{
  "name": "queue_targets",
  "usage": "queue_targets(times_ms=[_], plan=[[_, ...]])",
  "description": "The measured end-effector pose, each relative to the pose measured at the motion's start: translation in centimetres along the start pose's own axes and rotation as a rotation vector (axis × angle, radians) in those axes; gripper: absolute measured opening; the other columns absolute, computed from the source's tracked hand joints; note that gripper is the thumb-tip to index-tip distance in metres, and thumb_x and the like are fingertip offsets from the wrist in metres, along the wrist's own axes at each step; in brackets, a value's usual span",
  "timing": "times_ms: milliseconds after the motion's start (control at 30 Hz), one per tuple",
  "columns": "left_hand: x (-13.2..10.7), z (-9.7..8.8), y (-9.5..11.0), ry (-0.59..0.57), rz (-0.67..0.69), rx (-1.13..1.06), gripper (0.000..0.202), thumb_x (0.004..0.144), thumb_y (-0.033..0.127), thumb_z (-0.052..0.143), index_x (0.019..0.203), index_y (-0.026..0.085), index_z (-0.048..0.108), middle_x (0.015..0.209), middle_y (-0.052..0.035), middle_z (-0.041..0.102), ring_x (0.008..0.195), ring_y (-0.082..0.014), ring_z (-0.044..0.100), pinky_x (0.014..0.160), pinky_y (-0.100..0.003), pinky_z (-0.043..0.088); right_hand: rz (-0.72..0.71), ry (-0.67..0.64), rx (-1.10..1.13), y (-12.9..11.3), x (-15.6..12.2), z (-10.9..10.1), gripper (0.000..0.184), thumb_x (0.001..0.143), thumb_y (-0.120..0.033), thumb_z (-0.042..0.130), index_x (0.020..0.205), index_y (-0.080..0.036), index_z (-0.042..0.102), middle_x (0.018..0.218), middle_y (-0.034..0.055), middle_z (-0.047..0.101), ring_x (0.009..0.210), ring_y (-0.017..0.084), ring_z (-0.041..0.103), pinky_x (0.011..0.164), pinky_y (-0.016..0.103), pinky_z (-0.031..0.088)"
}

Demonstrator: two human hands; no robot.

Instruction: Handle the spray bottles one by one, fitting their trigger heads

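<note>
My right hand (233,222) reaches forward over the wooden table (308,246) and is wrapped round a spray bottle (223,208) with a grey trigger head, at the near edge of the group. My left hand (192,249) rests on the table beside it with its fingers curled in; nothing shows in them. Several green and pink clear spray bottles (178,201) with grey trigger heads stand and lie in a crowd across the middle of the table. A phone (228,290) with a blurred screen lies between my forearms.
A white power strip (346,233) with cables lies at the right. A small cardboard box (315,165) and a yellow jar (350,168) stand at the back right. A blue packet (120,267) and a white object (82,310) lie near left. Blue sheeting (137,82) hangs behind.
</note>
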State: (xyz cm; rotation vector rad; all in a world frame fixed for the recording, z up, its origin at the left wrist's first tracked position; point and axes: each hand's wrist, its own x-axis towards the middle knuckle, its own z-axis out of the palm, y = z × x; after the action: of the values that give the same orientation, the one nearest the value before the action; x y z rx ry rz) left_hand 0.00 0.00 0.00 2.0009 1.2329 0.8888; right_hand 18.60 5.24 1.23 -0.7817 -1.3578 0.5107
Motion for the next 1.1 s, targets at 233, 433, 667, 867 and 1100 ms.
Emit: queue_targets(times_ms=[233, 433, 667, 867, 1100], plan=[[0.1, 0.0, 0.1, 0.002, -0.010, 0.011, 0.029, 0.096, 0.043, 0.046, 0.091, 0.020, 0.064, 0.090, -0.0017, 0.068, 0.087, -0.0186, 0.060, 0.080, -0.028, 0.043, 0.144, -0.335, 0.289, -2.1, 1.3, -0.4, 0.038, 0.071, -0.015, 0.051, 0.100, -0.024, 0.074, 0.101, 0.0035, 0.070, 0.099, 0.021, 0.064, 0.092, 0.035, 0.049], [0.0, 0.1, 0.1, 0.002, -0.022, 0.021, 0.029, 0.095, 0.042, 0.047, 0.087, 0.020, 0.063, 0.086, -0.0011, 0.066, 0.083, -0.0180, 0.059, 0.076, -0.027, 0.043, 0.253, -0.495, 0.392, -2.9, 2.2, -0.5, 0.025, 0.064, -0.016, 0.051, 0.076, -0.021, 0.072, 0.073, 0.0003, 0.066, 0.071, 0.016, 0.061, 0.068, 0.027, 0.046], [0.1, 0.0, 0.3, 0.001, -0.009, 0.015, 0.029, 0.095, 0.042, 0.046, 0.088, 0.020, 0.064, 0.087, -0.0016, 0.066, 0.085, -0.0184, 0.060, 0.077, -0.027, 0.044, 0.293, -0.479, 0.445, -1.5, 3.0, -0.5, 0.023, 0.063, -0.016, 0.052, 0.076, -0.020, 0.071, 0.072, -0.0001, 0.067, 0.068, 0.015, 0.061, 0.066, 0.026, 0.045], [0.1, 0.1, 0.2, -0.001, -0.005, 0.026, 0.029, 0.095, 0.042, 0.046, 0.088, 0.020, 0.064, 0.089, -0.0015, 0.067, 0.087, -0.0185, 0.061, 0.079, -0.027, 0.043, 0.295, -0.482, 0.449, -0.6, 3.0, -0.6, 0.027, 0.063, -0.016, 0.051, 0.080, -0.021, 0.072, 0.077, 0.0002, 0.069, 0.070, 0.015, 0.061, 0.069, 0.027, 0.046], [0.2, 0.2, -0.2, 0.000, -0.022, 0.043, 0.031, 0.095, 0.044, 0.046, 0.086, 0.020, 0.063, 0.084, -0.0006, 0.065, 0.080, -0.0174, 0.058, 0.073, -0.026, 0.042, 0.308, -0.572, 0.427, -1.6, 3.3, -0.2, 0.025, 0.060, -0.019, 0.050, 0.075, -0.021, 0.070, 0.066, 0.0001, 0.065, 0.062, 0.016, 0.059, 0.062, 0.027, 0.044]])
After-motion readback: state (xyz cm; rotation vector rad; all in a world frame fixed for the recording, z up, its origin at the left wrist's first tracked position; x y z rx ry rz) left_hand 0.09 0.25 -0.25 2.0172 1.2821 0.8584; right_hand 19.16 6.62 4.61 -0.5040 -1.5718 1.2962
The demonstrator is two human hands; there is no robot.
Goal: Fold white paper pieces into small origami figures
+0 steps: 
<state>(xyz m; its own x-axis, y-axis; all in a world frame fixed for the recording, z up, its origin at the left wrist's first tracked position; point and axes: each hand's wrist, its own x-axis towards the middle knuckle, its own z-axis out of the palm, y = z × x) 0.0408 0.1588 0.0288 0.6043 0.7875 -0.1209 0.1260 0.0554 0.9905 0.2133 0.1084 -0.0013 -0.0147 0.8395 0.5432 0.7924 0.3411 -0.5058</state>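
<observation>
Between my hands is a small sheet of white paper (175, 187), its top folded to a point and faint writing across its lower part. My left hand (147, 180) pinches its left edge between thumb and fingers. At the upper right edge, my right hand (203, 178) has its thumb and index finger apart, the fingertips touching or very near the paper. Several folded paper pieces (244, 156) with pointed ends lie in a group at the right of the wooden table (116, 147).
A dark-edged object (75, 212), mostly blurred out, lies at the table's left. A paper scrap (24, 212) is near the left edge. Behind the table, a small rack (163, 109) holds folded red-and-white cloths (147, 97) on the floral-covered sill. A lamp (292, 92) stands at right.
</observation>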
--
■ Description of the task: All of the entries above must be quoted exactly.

■ Written answer:
{
  "name": "queue_targets",
  "usage": "queue_targets(times_ms=[_], plan=[[_, ...]])",
  "description": "The measured end-effector pose, each relative to the pose measured at the motion's start: translation in centimetres along the start pose's own axes and rotation as a rotation vector (axis × angle, radians) in those axes; gripper: absolute measured opening; the other columns absolute, computed from the source's tracked hand joints; note that gripper is the thumb-tip to index-tip distance in metres, and thumb_x and the like are fingertip offsets from the wrist in metres, along the wrist's own axes at each step; in brackets, a value's usual span",
  "timing": "times_ms: milliseconds after the motion's start (control at 30 Hz), one per tuple",
  "columns": "left_hand: x (-13.2..10.7), z (-9.7..8.8), y (-9.5..11.0), ry (-0.59..0.57), rz (-0.67..0.69), rx (-1.13..1.06), gripper (0.000..0.202), thumb_x (0.004..0.144), thumb_y (-0.033..0.127), thumb_z (-0.052..0.143), index_x (0.019..0.203), index_y (-0.026..0.085), index_z (-0.048..0.108), middle_x (0.015..0.209), middle_y (-0.052..0.035), middle_z (-0.041..0.102), ring_x (0.008..0.195), ring_y (-0.082..0.014), ring_z (-0.044..0.100), pinky_x (0.014..0.160), pinky_y (-0.100..0.003), pinky_z (-0.043..0.088); right_hand: rz (-0.72..0.71), ry (-0.67..0.64), rx (-1.10..1.13), y (-12.9..11.3), x (-15.6..12.2), z (-10.9..10.1), gripper (0.000..0.184), thumb_x (0.001..0.143), thumb_y (-0.120..0.033), thumb_z (-0.042..0.130), index_x (0.020..0.205), index_y (-0.080..0.036), index_z (-0.042..0.102), middle_x (0.018..0.218), middle_y (-0.034..0.055), middle_z (-0.047..0.101), ring_x (0.009..0.210), ring_y (-0.017..0.084), ring_z (-0.041..0.103), pinky_x (0.011..0.164), pinky_y (-0.016..0.103), pinky_z (-0.031..0.088)"
}

Demonstrator: two human hands; no robot.

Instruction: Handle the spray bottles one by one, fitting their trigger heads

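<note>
My right hand (233,222) reaches forward over the wooden table (308,246) and is wrapped round a spray bottle (223,208) with a grey trigger head, at the near edge of the group. My left hand (192,249) rests on the table beside it with its fingers curled in; nothing shows in them. Several green and pink clear spray bottles (178,201) with grey trigger heads stand and lie in a crowd across the middle of the table. A phone (228,290) with a blurred screen lies between my forearms.
A white power strip (346,233) with cables lies at the right. A small cardboard box (315,165) and a yellow jar (350,168) stand at the back right. A blue packet (120,267) and a white object (82,310) lie near left. Blue sheeting (137,82) hangs behind.
</note>
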State: (xyz cm; rotation vector rad; all in a world frame fixed for the recording, z up, its origin at the left wrist's first tracked position; point and axes: each hand's wrist, its own x-axis towards the middle knuckle, its own z-axis out of the palm, y = z × x; after the action: of the values that give the same orientation, the one nearest the value before the action; x y z rx ry rz) left_hand 0.00 0.00 0.00 2.0009 1.2329 0.8888; right_hand 18.60 5.24 1.23 -0.7817 -1.3578 0.5107
Motion for the next 1.1 s, targets at 233, 433, 667, 867 and 1100 ms.
Emit: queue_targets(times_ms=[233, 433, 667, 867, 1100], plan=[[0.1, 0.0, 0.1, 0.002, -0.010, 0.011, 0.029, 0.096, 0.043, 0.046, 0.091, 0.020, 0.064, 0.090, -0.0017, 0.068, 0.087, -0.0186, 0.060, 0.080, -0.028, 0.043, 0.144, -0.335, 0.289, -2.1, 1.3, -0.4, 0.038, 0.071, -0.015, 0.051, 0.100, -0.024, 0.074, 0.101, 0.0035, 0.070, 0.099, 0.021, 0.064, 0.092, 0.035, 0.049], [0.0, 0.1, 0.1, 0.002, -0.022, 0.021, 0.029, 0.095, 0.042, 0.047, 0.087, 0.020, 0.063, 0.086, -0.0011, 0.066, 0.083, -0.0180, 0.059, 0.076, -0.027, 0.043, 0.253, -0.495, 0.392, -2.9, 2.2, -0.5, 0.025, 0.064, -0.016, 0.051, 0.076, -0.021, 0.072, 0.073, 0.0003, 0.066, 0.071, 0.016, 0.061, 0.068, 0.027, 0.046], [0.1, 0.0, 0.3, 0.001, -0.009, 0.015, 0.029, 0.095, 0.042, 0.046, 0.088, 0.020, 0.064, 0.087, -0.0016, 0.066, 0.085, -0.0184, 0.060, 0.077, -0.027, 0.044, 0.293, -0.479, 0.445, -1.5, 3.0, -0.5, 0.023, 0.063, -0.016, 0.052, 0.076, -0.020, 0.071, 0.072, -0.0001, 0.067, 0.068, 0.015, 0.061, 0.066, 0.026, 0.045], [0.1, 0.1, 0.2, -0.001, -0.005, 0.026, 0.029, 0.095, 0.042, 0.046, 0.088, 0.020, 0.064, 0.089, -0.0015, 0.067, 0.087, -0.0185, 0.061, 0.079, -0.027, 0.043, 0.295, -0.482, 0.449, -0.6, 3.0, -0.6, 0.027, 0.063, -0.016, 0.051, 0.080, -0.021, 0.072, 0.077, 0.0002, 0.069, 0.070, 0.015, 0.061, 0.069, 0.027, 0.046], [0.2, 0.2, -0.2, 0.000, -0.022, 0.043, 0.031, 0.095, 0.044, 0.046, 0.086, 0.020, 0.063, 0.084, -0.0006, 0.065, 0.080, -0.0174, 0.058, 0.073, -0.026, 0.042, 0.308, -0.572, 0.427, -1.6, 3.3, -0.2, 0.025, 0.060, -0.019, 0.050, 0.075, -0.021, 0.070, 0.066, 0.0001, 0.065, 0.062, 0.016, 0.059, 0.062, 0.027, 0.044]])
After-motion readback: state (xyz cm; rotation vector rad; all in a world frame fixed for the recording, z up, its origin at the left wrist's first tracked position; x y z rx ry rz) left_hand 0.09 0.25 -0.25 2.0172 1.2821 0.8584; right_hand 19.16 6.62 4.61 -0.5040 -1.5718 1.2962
The demonstrator is two human hands; there is no robot.
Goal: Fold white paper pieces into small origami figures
+0 steps: 
<state>(xyz m; its own x-axis, y-axis; all in a world frame fixed for the recording, z up, its origin at the left wrist's first tracked position; point and axes: each hand's wrist, its own x-axis towards the middle knuckle, its own z-axis out of the palm, y = z × x) 0.0408 0.1588 0.0288 0.6043 0.7875 -0.1209 0.1260 0.0554 0.9905 0.2133 0.1084 -0.0013 -0.0147 0.8395 0.5432 0.7924 0.3411 -0.5058</state>
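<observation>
Between my hands is a small sheet of white paper (175, 187), its top folded to a point and faint writing across its lower part. My left hand (147, 180) pinches its left edge between thumb and fingers. At the upper right edge, my right hand (203, 178) has its thumb and index finger apart, the fingertips touching or very near the paper. Several folded paper pieces (244, 156) with pointed ends lie in a group at the right of the wooden table (116, 147).
A dark-edged object (75, 212), mostly blurred out, lies at the table's left. A paper scrap (24, 212) is near the left edge. Behind the table, a small rack (163, 109) holds folded red-and-white cloths (147, 97) on the floral-covered sill. A lamp (292, 92) stands at right.
</observation>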

Work on this exercise is finished, so nothing remains.